Exercise instructions —
Reproduce the section of the listing that begins at the line containing "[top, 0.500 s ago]" and finishes at the line containing "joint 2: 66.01". Include both end lines and nothing beyond them.

++++ Records provided ++++

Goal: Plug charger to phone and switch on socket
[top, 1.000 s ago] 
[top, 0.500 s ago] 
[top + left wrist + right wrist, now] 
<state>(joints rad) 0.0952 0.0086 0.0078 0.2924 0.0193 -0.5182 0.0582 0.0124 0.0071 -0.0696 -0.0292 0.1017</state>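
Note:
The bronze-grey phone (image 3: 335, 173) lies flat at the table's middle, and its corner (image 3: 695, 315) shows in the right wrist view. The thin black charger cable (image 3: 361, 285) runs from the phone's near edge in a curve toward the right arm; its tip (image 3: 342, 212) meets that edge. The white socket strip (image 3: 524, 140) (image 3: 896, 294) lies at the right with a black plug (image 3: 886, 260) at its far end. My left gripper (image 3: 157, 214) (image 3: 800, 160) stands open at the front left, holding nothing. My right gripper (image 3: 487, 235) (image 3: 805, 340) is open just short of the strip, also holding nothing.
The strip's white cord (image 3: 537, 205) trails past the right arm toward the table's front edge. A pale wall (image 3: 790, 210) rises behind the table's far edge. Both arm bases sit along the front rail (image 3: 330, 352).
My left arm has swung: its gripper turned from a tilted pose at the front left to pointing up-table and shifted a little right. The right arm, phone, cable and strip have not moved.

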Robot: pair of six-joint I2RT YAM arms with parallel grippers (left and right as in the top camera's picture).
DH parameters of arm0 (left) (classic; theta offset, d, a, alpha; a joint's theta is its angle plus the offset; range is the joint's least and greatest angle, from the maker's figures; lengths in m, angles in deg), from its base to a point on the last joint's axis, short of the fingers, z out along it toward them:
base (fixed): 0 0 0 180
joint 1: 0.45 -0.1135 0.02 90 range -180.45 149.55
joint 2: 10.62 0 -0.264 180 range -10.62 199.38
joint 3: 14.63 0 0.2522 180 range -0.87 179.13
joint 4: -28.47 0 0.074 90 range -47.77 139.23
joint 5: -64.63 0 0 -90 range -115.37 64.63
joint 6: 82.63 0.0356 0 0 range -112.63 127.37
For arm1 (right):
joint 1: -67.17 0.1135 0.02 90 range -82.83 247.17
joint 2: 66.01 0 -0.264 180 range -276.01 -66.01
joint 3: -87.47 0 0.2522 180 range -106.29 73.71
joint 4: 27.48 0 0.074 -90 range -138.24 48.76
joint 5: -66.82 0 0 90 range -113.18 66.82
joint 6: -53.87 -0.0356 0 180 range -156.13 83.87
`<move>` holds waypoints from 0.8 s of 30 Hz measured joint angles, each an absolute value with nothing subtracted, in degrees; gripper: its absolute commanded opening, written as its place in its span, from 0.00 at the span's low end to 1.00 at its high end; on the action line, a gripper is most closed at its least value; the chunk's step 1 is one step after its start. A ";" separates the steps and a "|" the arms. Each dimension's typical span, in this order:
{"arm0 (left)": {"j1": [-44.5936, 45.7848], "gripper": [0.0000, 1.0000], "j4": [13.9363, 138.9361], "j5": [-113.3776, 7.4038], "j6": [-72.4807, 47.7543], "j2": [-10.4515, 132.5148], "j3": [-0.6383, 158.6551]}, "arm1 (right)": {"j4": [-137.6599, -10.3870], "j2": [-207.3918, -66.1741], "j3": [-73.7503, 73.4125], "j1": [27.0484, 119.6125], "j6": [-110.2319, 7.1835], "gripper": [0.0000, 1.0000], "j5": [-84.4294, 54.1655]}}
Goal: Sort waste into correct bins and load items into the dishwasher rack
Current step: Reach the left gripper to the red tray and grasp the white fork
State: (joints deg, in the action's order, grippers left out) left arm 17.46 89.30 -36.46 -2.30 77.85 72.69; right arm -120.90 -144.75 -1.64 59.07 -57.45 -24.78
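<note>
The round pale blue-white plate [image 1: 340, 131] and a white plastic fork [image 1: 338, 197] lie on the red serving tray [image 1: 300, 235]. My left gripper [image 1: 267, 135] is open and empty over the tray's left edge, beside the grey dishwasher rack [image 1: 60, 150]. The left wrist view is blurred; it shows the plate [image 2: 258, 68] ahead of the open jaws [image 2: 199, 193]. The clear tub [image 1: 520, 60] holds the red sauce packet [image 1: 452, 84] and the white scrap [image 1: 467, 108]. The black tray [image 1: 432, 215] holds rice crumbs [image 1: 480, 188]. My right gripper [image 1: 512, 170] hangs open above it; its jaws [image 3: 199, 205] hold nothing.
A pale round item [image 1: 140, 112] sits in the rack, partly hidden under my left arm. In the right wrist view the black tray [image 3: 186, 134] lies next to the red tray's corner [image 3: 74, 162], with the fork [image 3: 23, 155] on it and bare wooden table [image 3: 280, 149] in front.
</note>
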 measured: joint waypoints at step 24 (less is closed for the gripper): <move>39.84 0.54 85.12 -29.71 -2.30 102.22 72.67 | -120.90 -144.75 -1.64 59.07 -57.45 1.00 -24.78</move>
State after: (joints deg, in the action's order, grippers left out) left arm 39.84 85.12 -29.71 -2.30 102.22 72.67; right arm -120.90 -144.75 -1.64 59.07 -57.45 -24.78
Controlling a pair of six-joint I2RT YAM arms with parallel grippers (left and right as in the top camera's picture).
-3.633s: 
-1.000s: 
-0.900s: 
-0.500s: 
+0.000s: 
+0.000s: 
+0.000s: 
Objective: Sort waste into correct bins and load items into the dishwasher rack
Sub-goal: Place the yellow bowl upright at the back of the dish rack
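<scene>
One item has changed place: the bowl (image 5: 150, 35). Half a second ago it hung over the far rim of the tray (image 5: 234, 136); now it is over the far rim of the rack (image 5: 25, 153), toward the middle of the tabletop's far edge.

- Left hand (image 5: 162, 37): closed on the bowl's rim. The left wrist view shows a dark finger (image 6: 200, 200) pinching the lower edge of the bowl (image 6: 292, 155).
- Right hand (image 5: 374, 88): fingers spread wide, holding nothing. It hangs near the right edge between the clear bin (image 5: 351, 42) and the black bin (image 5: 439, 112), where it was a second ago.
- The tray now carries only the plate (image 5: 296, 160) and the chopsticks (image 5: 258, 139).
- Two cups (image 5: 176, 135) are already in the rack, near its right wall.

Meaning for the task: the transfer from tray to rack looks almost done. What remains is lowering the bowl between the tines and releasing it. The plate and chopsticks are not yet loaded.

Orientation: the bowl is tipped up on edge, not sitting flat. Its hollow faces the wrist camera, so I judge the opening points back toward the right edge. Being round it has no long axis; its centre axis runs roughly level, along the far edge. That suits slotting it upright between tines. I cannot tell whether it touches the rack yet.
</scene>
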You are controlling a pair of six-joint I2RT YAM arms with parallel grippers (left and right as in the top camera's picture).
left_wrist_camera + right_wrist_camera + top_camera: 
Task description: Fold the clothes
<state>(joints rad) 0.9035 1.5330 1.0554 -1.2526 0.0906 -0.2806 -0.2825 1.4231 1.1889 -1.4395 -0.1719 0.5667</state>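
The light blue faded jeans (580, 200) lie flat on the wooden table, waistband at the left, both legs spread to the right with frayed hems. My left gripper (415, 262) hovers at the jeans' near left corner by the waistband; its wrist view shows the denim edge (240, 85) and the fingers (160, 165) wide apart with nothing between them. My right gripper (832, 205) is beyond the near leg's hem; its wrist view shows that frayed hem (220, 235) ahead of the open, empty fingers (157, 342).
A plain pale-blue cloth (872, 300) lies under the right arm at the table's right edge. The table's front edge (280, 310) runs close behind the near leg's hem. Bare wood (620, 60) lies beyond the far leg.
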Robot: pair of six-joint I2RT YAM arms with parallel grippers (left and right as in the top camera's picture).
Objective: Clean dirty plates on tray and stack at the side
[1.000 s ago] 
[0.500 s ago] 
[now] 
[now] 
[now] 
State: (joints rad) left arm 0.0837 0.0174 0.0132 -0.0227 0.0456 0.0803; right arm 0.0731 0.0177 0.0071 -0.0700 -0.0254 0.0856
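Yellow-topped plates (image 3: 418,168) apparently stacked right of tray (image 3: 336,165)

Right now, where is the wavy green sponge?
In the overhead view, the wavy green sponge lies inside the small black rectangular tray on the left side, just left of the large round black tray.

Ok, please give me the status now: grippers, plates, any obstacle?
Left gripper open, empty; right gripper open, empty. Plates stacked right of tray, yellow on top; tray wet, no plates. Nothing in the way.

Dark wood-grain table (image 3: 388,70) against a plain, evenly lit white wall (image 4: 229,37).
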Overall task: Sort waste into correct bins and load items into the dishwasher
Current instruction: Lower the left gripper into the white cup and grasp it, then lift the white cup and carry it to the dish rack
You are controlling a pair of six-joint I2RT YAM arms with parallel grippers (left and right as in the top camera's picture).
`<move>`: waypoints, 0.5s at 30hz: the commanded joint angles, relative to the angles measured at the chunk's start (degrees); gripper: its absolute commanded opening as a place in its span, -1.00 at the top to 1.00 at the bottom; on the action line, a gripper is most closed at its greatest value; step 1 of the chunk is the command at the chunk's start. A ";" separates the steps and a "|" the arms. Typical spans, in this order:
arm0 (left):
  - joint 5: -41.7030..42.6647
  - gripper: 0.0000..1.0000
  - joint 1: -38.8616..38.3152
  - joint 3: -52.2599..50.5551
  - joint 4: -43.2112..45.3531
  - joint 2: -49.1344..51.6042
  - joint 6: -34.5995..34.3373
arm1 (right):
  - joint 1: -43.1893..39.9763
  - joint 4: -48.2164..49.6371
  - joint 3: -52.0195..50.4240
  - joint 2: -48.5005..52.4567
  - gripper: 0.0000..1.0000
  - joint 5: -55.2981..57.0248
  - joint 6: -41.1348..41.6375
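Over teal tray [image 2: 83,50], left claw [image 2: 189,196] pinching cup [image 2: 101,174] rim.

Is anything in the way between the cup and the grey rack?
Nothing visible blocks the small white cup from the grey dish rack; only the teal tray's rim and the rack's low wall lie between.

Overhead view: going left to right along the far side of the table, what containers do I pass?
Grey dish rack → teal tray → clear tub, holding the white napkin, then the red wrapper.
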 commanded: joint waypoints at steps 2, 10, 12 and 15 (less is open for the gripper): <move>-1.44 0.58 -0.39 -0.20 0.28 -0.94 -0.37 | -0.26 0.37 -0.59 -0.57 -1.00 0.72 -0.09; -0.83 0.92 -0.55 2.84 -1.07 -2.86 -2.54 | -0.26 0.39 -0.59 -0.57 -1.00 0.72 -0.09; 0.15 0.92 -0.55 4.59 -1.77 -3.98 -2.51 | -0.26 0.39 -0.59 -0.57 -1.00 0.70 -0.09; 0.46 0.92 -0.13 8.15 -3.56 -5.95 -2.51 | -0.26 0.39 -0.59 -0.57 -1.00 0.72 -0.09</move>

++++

Answer below —
[top, 0.500 s ago] 
[top + left wrist + right wrist, now] 
<state>(joints rad) 0.0952 0.0086 0.0078 0.2924 0.0193 -0.5182 0.0582 0.0124 0.0071 -0.0696 -0.0292 0.1017</state>
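Note:
The bronze-grey phone (image 3: 335, 173) lies flat at the table's middle, and its corner (image 3: 695, 315) shows in the right wrist view. The thin black charger cable (image 3: 361, 285) runs from the phone's near edge in a curve toward the right arm; its tip (image 3: 342, 212) meets that edge. The white socket strip (image 3: 524, 140) (image 3: 896, 294) lies at the right with a black plug (image 3: 886, 260) at its far end. My left gripper (image 3: 157, 214) (image 3: 800, 160) stands open at the front left, holding nothing. My right gripper (image 3: 487, 235) (image 3: 805, 340) is open just short of the strip, also holding nothing.
The strip's white cord (image 3: 537, 205) trails past the right arm toward the table's front edge. A pale wall (image 3: 790, 210) rises behind the table's far edge. Both arm bases sit along the front rail (image 3: 330, 352).
My left arm has swung: its gripper turned from a tilted pose at the front left to pointing up-table and shifted a little right. The right arm, phone, cable and strip have not moved.
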
Robot: pair of six-joint I2RT YAM arms with parallel grippers (left and right as in the top camera's picture).
DH parameters of arm0 (left) (classic; theta offset, d, a, alpha; a joint's theta is its angle plus the offset; range is the joint's least and greatest angle, from the maker's figures; lengths in m, angles in deg), from its base to a point on the last joint's axis, short of the fingers, z out along it toward them:
base (fixed): 0 0 0 180
joint 1: 0.45 -0.1135 0.02 90 range -180.45 149.55
joint 2: 10.62 0 -0.264 180 range -10.62 199.38
joint 3: 14.63 0 0.2522 180 range -0.87 179.13
joint 4: -28.47 0 0.074 90 range -47.77 139.23
joint 5: -64.63 0 0 -90 range -115.37 64.63
joint 6: 82.63 0.0356 0 0 range -112.63 127.37
For arm1 (right):
joint 1: -67.17 0.1135 0.02 90 range -82.83 247.17
joint 2: 66.01 0 -0.264 180 range -276.01 -66.01

Nothing more is needed for this exercise.